> [Task prompt]
Copy out the full listing below as it stands, with its pictures left behind.

> [Supplied material]
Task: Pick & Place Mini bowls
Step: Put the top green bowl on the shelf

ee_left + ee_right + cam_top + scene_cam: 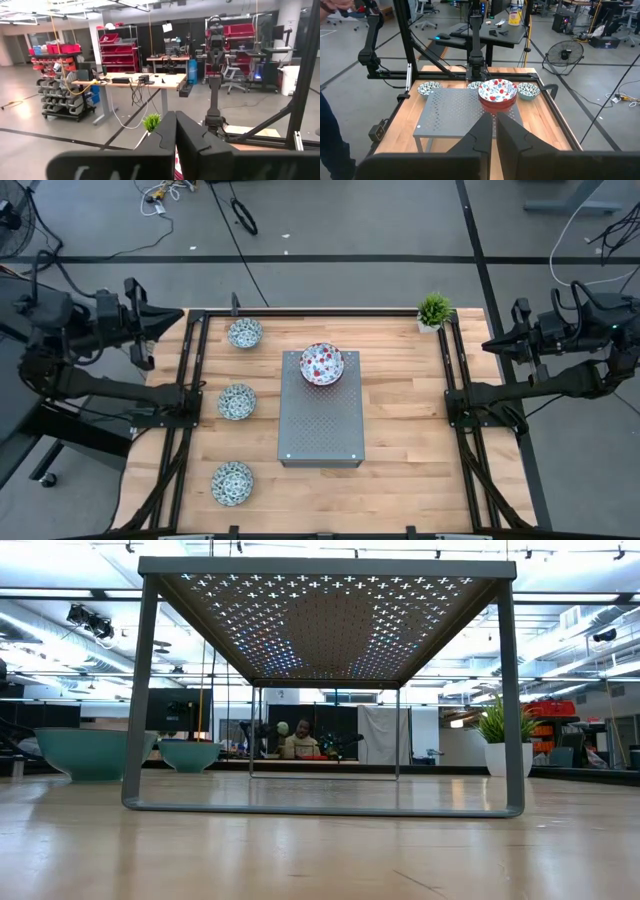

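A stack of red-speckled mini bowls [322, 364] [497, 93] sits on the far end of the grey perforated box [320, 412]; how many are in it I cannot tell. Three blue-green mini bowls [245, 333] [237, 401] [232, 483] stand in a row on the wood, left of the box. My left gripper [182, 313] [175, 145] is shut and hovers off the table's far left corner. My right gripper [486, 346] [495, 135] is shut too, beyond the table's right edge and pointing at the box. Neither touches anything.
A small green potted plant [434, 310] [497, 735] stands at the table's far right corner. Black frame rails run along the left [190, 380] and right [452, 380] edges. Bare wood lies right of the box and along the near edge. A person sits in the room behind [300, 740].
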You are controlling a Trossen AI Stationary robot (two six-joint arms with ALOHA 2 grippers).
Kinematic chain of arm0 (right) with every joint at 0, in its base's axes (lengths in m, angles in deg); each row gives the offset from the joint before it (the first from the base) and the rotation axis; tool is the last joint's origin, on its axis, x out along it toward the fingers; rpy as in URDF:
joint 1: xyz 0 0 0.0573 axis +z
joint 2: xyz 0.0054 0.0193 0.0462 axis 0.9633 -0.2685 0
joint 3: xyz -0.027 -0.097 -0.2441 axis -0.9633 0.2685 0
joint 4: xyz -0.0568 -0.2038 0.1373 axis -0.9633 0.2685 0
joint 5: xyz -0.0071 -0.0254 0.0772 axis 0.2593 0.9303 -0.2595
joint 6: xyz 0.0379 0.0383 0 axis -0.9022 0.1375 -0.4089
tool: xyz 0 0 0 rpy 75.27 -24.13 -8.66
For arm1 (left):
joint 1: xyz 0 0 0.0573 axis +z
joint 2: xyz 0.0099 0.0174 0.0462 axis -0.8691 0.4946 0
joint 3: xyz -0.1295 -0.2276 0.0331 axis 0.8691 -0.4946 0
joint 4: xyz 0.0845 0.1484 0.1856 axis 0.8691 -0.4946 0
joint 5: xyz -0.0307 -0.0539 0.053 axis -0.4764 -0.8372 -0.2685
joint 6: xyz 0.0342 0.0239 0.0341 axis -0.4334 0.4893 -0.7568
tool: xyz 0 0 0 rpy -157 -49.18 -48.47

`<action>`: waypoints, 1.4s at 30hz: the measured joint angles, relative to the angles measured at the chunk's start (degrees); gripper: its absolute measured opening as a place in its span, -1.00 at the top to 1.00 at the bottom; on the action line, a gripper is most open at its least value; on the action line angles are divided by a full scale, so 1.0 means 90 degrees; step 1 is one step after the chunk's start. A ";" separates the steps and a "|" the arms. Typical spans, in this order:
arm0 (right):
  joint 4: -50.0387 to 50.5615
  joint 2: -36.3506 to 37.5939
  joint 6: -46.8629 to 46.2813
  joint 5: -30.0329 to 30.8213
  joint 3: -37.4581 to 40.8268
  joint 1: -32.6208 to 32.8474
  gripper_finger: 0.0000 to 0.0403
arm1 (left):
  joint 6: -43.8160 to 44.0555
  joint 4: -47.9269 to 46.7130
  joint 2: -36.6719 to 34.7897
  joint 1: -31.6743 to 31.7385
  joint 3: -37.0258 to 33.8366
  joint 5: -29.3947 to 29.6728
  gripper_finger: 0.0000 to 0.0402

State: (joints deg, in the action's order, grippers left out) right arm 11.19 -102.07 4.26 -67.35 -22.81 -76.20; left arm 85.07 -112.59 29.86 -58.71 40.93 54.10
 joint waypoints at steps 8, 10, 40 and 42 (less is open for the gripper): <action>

> [Output]
Task: Pick & Place Mini bowls
Step: Put the top green bowl on the shelf

ee_left + ee_right + cam_top + scene_cam: 

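A stack of red-speckled mini bowls [322, 364] [497, 93] sits on the far end of the grey perforated box [320, 412]; how many are in it I cannot tell. Three blue-green mini bowls [245, 333] [237, 401] [232, 483] stand in a row on the wood, left of the box. My left gripper [182, 313] [175, 145] is shut and hovers off the table's far left corner. My right gripper [486, 346] [495, 135] is shut too, beyond the table's right edge and pointing at the box. Neither touches anything.
A small green potted plant [434, 310] [497, 735] stands at the table's far right corner. Black frame rails run along the left [190, 380] and right [452, 380] edges. Bare wood lies right of the box and along the near edge. A person sits in the room behind [300, 740].
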You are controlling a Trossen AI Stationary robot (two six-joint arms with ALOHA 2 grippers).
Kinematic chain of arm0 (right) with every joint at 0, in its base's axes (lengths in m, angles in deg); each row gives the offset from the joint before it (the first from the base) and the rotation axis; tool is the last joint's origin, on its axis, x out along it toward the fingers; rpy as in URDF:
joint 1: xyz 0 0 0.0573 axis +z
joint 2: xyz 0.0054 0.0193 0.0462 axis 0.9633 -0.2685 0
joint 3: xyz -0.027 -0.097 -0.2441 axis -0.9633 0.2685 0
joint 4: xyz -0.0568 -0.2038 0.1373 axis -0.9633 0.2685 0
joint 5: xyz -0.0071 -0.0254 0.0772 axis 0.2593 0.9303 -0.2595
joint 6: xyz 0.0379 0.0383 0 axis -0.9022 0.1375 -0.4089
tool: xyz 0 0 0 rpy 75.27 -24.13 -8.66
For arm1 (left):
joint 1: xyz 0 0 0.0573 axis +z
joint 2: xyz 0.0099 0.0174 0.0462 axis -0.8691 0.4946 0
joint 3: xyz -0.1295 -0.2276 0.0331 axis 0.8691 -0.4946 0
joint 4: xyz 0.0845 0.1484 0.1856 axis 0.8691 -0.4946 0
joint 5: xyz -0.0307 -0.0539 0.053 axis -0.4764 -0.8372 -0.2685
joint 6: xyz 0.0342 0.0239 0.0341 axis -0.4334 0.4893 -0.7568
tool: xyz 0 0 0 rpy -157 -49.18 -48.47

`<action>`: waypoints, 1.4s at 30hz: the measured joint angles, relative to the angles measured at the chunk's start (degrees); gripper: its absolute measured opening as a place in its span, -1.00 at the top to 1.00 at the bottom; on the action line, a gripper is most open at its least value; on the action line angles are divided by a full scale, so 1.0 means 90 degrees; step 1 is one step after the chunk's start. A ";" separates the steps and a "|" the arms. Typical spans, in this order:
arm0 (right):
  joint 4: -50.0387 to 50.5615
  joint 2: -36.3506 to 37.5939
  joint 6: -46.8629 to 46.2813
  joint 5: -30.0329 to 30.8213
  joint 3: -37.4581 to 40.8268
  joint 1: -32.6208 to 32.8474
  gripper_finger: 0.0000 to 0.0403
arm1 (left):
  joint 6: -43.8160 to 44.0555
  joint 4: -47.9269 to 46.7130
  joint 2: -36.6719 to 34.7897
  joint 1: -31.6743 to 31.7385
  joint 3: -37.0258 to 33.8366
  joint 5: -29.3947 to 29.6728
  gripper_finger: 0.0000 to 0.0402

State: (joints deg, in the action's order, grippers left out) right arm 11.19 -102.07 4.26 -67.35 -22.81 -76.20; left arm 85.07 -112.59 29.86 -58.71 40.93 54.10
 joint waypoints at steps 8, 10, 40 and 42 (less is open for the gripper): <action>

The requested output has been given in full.